Place de la Victime dans le droit criminel canadien
"Notre Code criminel canadien laisse très peu de place pour la victime. Il ne lui reconnaît presque pas de droits et l'accable d'obligations. À la Cour, la victime est un témoin qui se sent dépassé par les évènements, comprend mal ce qui se passe et se plaint du manque d'égards à son endroit. La sentence lui accorde peu de satisfaction. L"intérêt de la victime est subordonnée à des objectifs administratifs, à des ambitions professionnelles et à la nécessité de châtier quelques coupables."
Micheline Baril, L'envers du crime, 1984, p. 320
QUE RÉCLAMENT DONC LES VICTIMES DANS LE DROIT CRIMINEL?

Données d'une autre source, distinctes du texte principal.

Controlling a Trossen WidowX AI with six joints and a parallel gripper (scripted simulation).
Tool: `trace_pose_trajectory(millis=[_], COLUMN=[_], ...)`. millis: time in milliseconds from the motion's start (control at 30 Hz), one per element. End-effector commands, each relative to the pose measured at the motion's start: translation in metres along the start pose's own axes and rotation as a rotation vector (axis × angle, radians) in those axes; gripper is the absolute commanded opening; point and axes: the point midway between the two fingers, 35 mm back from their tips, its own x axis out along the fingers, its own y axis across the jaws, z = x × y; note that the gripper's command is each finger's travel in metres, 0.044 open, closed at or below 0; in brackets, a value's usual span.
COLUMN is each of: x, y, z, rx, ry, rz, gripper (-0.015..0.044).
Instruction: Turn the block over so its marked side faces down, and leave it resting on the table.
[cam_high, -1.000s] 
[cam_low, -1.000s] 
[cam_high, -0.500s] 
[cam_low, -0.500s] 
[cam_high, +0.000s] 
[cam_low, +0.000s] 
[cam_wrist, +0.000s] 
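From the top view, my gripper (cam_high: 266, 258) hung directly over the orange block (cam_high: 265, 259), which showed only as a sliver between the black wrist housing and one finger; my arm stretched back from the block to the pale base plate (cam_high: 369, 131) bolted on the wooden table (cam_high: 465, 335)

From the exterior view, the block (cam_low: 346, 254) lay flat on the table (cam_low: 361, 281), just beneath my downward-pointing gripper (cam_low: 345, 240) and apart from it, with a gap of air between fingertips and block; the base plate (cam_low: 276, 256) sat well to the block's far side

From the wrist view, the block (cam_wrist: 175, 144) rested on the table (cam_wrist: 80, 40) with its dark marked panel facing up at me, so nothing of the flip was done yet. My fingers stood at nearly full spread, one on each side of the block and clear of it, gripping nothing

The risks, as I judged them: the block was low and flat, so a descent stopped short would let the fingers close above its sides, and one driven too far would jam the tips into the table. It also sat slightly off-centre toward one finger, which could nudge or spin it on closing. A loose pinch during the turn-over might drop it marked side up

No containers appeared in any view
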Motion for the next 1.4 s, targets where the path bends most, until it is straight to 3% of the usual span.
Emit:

Qu'on prend en compte leurs besoins et leurs intérêts;
Que le système de justice soit plus humain;
Qu'on leur permet une participation et une écoute;
Qu'on les informe plus activement des étapes procédurales et des enjeux en lien avec ces étapes;
Qu'on leur accorde plus de temps;
Que les décisions reconnaissent les torts qu'elles ont subit aux mains du délinquant
LOIS DÉCLARATOIRES AU CANADA
Énoncé canadien de principes fondamentaux de justice pour les victimes (1989(
Lois encadrant l'aide et l'indemnisation dans les provinces et territories
Loi sur l'aide aux victimes d'actes criminels (Québec, 1988)
Charte canadienne des droits des victimes (2015)
CHARTE CANADIENNE DES DROITS DES VICTIMES (CCDV)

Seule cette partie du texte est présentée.